Se a natureza do tempo é incompreensível para os seres
humanos, por estarmos nele imbuídos ou por ele sermos constituídos, tal não
significa que esse seja um enigma o qual devamos desistir perseguir. E não há
melhor momento de nos começarmos a interrogar sobre ele do que no momento em
que passamos a existir, que é sempre, a cada momento afinal. Os livros ditos
infantis, mormente os ilustrados, os livros de histórias com ou por imagens,
são um instrumento incontornável nessa aprendizagem permanente, e se colocamos
aquela ressalva quanto ao seu público-alvo é porque, de quando a quando, haverá
livros que poderão ou deverão mesmo ser lidos pelos adultos não tanto com olhos
de “nostalgia” ou “maravilha ingénua”, mas genuína entrega. Este é um desses
objectos. (Mais)
Recordar-se-ão alguns leitores de que Com o tempo, de I. M. Martins e M. Matoso, procurava articular o
entendimento do tempo e a natureza da sua passagem com a experiência mais
quotidiana da observação do mundo à nossa volta: interiores, citadinos,
contemporâneos, cheios de objectos e relações com os organismos que habitam
esse espaço diverso. O tempo do gigante tem como propósito trilhar um mesmo
caminho, mas fá-lo desviar-se por paragens bem diferentes. Em vez da acumulação
de exemplos, há aqui pelo contrário uma concentração na própria duração do
tempo, o qual, quanto mais é observado de tempo, mais lento escorre à frente
dos nossos olhos, ou todos os sentidos.
Como promete o livro, as páginas viram-se à medida do tempo
do protagonista, um gigante. Desta forma, temos a um só tempo uma passagem
rápida – a cada viragem podemos mudar radicalmente de tempo meteorológico,
apontando à passagem das estações – e uma passagem lenta – as percepções do
próprio gigante, com quem a voz desincarnada da narração parece coincidir ainda
que não representar. O seu percurso fica-se em torno de um espaço confinado às
montanhas e florestas de pinheiros que habita. Quem sabe, da perspectiva dos
humanos, ele nem sequer seja visível, não por não se notar na sua figura, mas
por a sua lentidão ser a da natureza alterando-se, da cor das folhas nas
árvores à forma como o terreno se dilui e incha. Os animais notam-no, por vezes
até se assustam com ele, mas muitas vezes tratam-no como se fosse mais um dos
acidentes de terreno. O texto parece seguir padrões repetitivos, de dúvidas, de
pequenas excitações logo corrigidas por se compreender melhor que “não se passa
nada”. Pois narrativamente neste livro
não se passa de facto nada a não ser a própria passagem desse tempo por estes
espaços e estas criaturas. Não há conflitos neste livro, ainda que haja uma
súbita e profunda transformação, ecoada nas guardas do livro, e que são o
coração da surpresa da oculta acção do livro.

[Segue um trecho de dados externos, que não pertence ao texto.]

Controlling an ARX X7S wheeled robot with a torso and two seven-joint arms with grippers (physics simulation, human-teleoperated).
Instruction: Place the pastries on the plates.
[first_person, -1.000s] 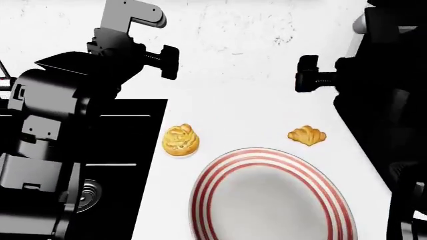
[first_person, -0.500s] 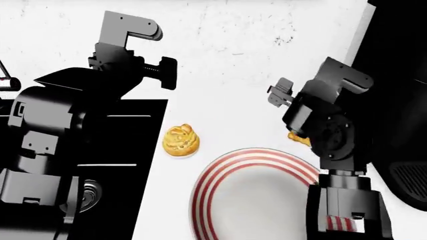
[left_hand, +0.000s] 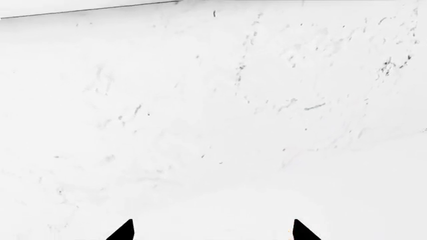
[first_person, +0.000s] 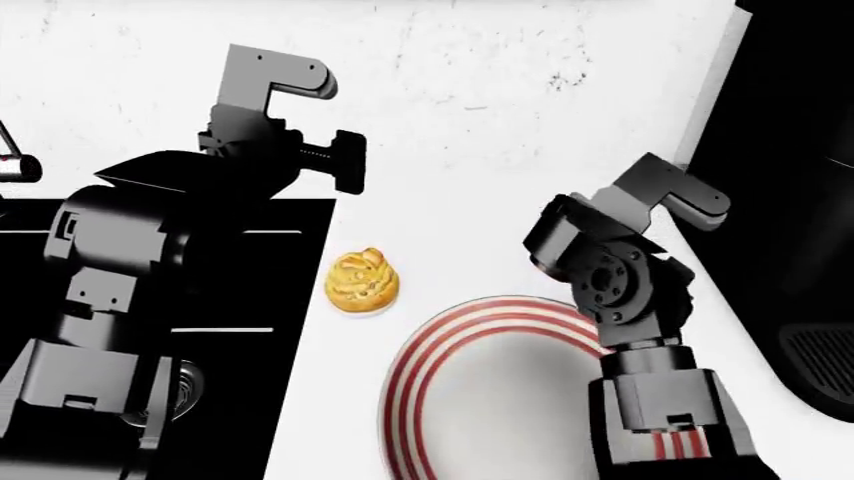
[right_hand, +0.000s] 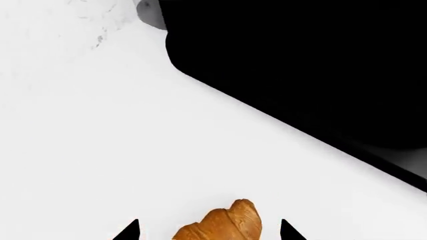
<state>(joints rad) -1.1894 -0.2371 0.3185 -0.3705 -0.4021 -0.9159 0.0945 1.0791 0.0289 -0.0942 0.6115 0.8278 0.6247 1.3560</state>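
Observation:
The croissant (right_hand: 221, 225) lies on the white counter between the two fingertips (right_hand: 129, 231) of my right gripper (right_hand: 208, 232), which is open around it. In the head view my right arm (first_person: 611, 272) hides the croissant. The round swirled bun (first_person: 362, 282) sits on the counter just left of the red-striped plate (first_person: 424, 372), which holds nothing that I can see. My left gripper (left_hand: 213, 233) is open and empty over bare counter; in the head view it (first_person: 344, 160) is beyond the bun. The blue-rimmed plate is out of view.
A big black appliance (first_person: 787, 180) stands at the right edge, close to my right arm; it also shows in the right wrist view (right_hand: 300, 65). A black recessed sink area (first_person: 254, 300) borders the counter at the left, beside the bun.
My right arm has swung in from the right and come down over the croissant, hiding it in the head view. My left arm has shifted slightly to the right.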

Visualmente, este livro é magnífico. O seu tamanho, não
sendo desmesurado (à la A gigante pequena coisa ou Kramer’s Ergot), é
suficientemente grande para mimar a escala da criatura peluda que habita a
floresta montanhosa. Todos os desenhos são criados por áreas de cor, apicada de
modo quase uniforme e criando texturas e distâncias pela sua diferenciação, sem
qualquer trabalho de base ou posterior de linhas e fechamentos a preto. Cada
“objecto” apresenta-se assim numa cadência de tons que nos permite criar a
ideia de textura e tridimensionalidade: os castanhos da montanha, os verdes da
folhagem arborícola ou rasteira, os laranjas e vermelhos do gigante. O
ilustrador, Manuel Marsol, usa aqui e ali papéis texturados para compreendermos
melhor as escarpas das montanhas, o solo coberto de neve fresca, as tábuas das
casas abandonadas, os rochedos colhidos pelo gigante, a paisagem toda iluminada
pela neblina que espraia a luz lunar. Ou aplica intervenções pontuais ou
espalhadas de linhas e pontos, para representar os pelos da criatura, o padrão
das bétulas, o movimento das águas, a queda da neve e o voo das agulhas dos
pinheiros, o voo da lava, o pó e terra espalhados pelo vendaval. E, o mais belo
dos pormenores, as pinceladas grossas de tinta branca e diluída para assinalar
as nuvens que atravessam os céus, de resto claros e azuis.
Um livro cuja recompensa não está em lê-lo até ao fim, e
cuja surpresa não está na sua completação, mas antes na sua revisitação
constante, e descobrir que, onde não se passa nada, se pode sempre passar
tanto.
Nota final: agradecimentos à editora, pela oferta do livro.